▶ [Exercise description]:
Work out how many lines of the listing below hold the word "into", and give that number only.

▶ [Given material]:

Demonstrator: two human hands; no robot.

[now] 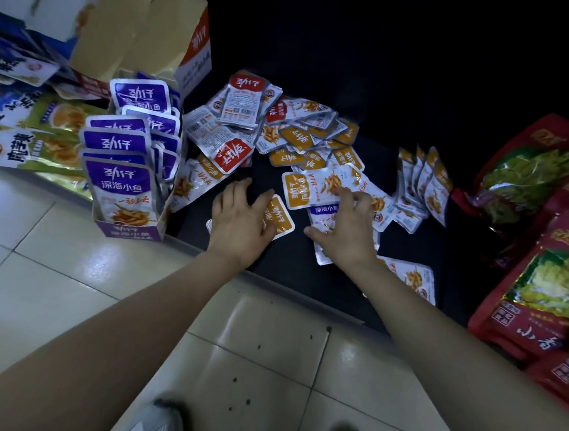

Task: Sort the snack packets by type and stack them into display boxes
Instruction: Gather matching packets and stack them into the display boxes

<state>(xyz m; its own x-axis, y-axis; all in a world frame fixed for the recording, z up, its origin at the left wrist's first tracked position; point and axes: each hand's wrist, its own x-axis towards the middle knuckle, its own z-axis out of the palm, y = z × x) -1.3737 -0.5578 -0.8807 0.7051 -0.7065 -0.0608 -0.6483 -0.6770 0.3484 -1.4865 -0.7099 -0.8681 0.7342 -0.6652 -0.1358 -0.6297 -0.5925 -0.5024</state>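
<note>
Dark low shelf point(289, 265), centre frame, loose packets point(300, 137) lying mixed. Left hand point(241, 220) pressing flat on an orange packet point(281, 220); right hand point(345, 229) spreading open over a purple packet point(325, 210). Overlapping foil is likely dragging wrong types along.

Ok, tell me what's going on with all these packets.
A person is sorting snack packets on a dark surface. The left hand rests on an orange packet. The right hand is spread over a purple packet, fingertips touching a larger orange packet. The purple display box on the left is already full of purple packets. A mixed pile of red and orange packets lies loose behind the hands.
</note>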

▶ [Reply]:
2